FREE CANADIAN SHIPPING ON ORDERS $100+

Introducing: the Motherhood Becomes Me series

Introducing: the Motherhood Becomes Me series

I was 29-years-old and in, quite frankly, the best shape of my life. I was exercising, eating normally for the first time in, oh, maybe forever… I was feeling good, and living a pretty nice life with my husband.

Even with the odd late work night, we still had so much time on our hands. So we made THE rookie mistake: we got bored. Over beers one random Tuesday night at our favourite local microbrew (See? See how much time?) we asked, So, is this it?

Because the thing is, you’re never going to have “enough” money. You’re never going to be scrambling around in the morning before work and think, Hmm, you know what would make this mad rush better? Tossing a baby into the equation!

You simply get as ready as you’re ever going to be, and you decide to do it.

In all honesty, you don’t really understand WHAT you’re deciding. Even our wanted, planned and loved children… These precious gifts… These beautiful baby angels. We don’t KNOW them.

We don’t understand the assignment. But we accept it.

And that’s how, one night, that seemingly high functioning 29-year-old woman goes to bed and wakes up an exhausted 34-year-old mother of two without a skincare routine.

That’s the real life “And Just Like That”.

Suddenly that question, the only one we ever bothered to ask about our entire life, is this it?, becomes, well, silly.

Because becoming a mother gives literally no shits about those kinds of bourgeois musings. You haven’t got time! It is FULL ON.

The initiation is, er, dramatic. The first days and weeks are a delirium. And in a haze of sleep deprivation, you’ll be certain you’re failing that whole first year (or you’ll look back and realize how delusional you were about your “excellent mental health”).

And it doesn’t end there. Your whole entire relationship to the life you thought you loved, or at least understood, gets turned upside down.

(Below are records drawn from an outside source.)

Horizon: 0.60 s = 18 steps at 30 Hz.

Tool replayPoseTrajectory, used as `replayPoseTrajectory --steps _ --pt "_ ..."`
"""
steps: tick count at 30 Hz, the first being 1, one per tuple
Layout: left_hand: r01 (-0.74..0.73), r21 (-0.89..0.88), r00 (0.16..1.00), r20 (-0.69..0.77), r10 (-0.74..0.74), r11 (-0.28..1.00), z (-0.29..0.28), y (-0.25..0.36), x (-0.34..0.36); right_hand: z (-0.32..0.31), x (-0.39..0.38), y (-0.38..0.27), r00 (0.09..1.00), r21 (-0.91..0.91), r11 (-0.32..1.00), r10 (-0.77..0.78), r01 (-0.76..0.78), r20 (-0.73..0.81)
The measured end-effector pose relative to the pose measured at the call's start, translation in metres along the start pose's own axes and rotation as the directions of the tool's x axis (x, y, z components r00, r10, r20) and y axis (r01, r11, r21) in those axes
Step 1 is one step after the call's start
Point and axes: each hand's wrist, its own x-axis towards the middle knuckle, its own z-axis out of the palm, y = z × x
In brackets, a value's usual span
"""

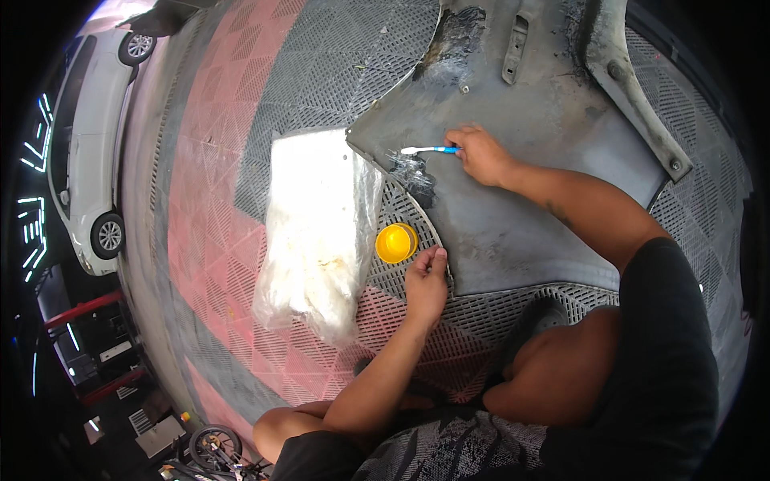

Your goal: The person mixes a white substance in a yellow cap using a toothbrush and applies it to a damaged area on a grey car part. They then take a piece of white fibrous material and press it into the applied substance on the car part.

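Note:
My right hand [475,156] grips a blue-and-white toothbrush [429,150], its white head over a dark, shiny patch [411,178] on a large grey curved panel [513,232]. My left hand [427,280] has its fingers closed on the panel's lower left edge. Just above it, a small yellow cup [395,244] sits on the floor grating. A white, plastic-wrapped bundle [309,200] lies to the cup's left, its top corner by the panel's pointed tip.
The panel rests on red and grey grated floor tiles [212,136]. A white car [84,156] stands at the far left. Below it are red-framed equipment [84,311] and a bicycle [215,449]. My bare knees and dark clothing occupy the lower edge.

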Motion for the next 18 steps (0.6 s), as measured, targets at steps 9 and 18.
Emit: replayPoseTrajectory --steps 9,18 --pt "-0.004 -0.031 1.0 0.004 0.005 1.0 -0.0018 -0.0071 0.004 -0.0015 -0.0035 0.0011 0.999 -0.044 0.999 -0.03 0.028 -0.033" --pt "-0.007 0.003 1.0 0.007 0.007 1.0 -0.0033 -0.0034 0.0005 -0.0016 -0.0028 -0.0057 0.996 0.019 0.997 -0.079 0.08 -0.041"
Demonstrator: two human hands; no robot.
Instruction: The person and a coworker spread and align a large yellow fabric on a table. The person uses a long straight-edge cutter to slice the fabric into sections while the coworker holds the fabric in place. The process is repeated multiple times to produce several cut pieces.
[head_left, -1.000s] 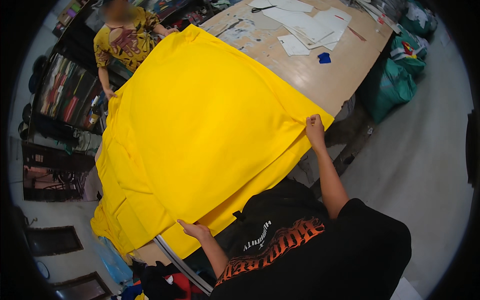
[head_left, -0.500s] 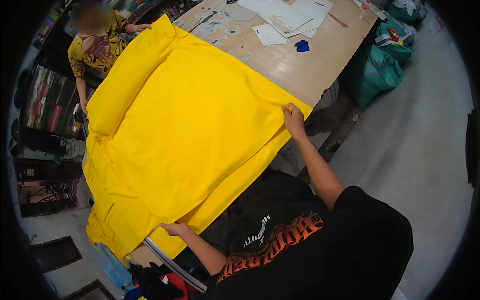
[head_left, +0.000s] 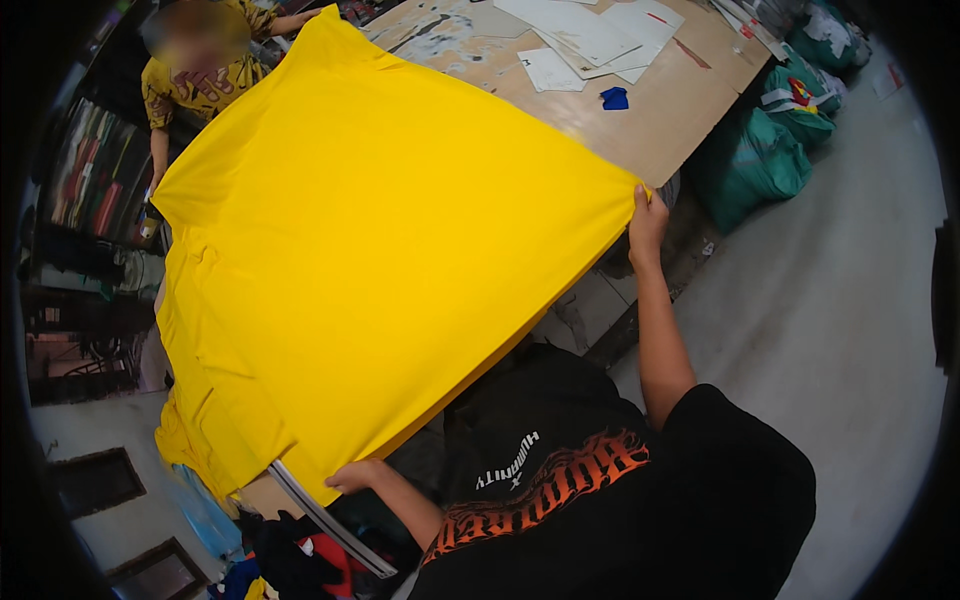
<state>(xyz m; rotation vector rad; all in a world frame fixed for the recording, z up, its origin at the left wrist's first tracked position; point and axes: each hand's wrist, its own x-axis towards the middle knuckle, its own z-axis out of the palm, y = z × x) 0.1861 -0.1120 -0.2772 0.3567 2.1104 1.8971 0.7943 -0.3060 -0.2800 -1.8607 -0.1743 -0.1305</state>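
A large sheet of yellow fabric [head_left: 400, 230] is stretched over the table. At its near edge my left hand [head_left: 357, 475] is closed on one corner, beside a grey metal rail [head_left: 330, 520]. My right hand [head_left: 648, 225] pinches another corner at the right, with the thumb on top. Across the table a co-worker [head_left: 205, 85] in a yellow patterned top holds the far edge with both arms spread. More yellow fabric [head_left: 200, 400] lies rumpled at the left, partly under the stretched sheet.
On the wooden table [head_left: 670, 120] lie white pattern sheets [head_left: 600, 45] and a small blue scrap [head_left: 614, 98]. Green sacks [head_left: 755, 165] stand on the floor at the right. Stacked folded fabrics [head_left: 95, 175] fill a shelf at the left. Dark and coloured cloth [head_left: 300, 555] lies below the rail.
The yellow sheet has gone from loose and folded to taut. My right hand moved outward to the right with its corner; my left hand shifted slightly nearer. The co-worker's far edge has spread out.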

Your relationship shifts. Actually, all of them do, but for starters, you may hate the partner you once loved (though that, I promise, can pass). If, however, you had some low key hate bubbling under the surface for them before, well, that’s COMING UP!

And you won’t necessarily see it coming, but you will probably lose friends. For a lot of reasons!

Some will ghost you (wtf?). Others, you’ll see so clearly for who they really are that, between drop offs and vomits, you’ll just be done. And you’ll almost certainly see sides of your family that you couldn’t before. Ouch. That one will hurt.

Oh, fuck, and you can’t bend time anymore.

Your spacial relation to WORK literally changes. Your body needs to be everywhere.

You’re still gonna need to throw your hand up and volunteer as tribute with that smile you used to easily affect but now, while you do it, you better also be peeling and halving grapes and reading a childhood development book (or podcast, at least).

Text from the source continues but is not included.